## [Exercise details]
The answer should be a number alone: the count of lines in the listing below that include "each".
··· Excerpted records
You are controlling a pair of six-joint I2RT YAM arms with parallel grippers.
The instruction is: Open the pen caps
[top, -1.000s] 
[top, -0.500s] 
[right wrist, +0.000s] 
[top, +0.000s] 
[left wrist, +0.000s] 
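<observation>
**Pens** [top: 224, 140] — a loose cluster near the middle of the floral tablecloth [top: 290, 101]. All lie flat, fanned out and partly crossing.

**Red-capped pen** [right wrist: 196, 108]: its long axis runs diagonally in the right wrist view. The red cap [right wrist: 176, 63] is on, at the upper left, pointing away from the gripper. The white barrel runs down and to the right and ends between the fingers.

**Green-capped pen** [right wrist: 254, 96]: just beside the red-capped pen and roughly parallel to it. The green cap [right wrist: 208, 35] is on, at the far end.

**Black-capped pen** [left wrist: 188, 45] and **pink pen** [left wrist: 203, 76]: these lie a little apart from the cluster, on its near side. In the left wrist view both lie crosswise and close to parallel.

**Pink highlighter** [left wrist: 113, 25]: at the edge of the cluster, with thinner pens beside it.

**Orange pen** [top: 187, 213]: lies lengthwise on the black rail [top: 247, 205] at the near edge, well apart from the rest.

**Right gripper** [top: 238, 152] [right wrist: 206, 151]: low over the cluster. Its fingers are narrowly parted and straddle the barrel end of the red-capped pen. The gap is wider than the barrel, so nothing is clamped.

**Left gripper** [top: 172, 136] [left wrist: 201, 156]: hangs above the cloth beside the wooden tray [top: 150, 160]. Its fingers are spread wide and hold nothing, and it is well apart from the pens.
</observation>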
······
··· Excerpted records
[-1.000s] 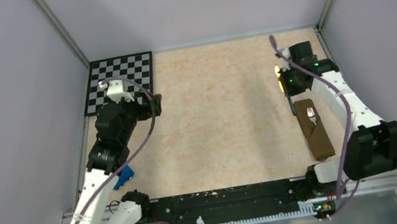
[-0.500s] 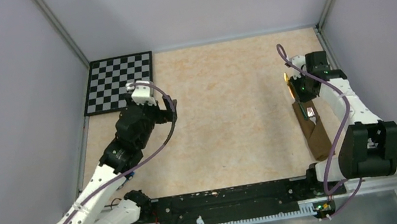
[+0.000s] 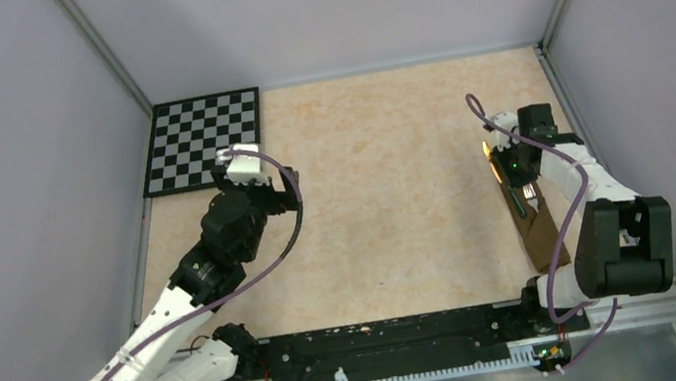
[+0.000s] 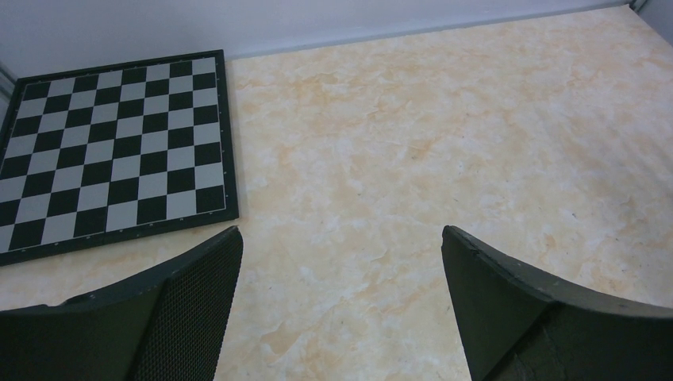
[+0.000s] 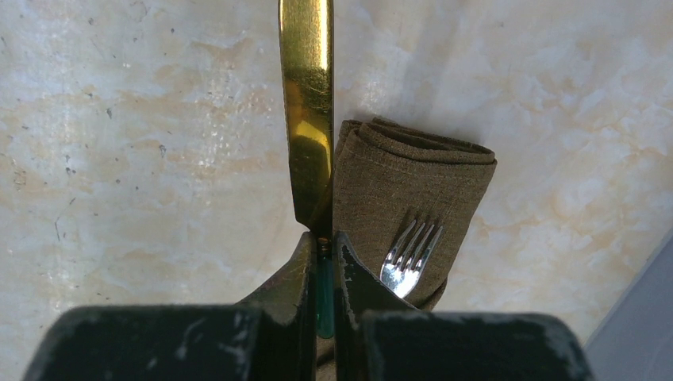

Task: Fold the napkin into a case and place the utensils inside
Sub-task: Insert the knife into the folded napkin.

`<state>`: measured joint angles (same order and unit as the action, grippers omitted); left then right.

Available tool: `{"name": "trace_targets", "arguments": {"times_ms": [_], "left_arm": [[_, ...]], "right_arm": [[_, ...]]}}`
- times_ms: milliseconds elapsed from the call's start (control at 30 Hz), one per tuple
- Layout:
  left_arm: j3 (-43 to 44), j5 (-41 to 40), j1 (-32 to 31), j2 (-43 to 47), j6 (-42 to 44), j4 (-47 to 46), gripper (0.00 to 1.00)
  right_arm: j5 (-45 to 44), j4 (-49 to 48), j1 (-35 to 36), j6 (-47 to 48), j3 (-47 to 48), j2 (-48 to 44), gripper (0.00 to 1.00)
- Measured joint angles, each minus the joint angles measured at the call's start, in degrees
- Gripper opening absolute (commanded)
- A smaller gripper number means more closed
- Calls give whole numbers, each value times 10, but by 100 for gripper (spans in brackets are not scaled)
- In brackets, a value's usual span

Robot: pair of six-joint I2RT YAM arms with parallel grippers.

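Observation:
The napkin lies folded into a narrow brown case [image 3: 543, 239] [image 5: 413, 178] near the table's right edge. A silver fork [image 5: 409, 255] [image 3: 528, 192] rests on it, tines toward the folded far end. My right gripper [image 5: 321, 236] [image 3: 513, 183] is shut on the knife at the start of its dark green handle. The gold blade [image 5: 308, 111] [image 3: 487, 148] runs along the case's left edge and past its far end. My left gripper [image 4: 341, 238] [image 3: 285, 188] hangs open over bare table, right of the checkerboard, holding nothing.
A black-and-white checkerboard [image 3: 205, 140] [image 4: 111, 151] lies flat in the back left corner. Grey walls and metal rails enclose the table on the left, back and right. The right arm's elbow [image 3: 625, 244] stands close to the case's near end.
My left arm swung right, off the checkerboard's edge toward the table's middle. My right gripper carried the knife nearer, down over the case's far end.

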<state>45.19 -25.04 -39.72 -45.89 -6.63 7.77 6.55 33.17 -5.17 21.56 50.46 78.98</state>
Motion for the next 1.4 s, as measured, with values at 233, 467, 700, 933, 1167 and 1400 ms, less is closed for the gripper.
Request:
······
## [Output below]
2